The opioid epidemic is one of the most pressing public health crises the United States has ever faced. The crisis presents a multifaceted burden on human lives, relationships, and the economy. Preventing the development of opioid addiction via primary prevention measures such as provider education and more cautious prescription is desirable. However, even since the magnitude of the crisis has been recognized and actions such as these have begun to be implemented, the use of illicit street drugs such as fentanyl and heroin has continued to rise. Overdose deaths continue to increase every year. It is thus imperative that tertiary treatment measures for patients suffering from OUD continue to be explored and refined.

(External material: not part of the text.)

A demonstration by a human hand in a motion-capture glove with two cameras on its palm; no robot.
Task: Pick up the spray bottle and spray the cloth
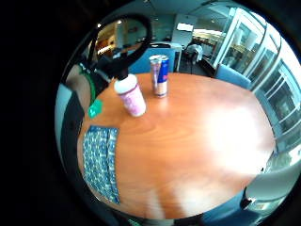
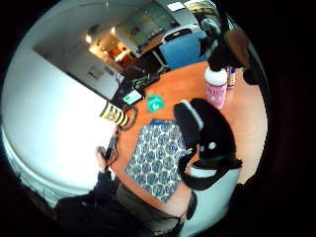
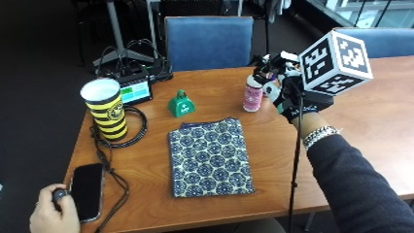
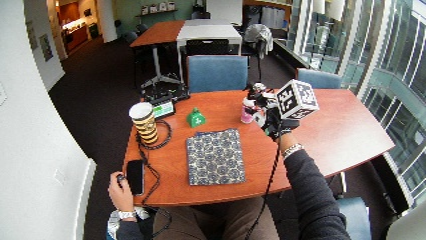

Current tertiary treatment typically revolves around using a variety of opioid receptor agonists, partial-agonists, and antagonists. Beyond these standard medications used for OUD, alternative medications can be effective in some instances. Ketamine has effectively decreased opioid cravings both by itself and when used in conjunction with psychotherapy. The primary negatives of ketamine as a therapy revolve around potential psychodysleptic experiences. Ibogaine has been shown to decrease withdrawal symptoms and increase abstinence rates. The primary downsides of ibogaine are visual disturbances and QT prolongation, which would necessitate routine cardiac monitoring. Finally, the cannabinoid dronabinol has been seen to have varying effects. High doses appear to reduce withdrawal symptoms. This high dosing comes at the expense of increased adverse side effects such as sedation and tachycardia. As is apparent, there are potentially both benefits and risks of using these alternative medications in treating OUD. Further research certainly needs to be performed to determine how to maximize the efficacy and minimize unwanted side effects of these medications in treating patients suffering from opioid addiction.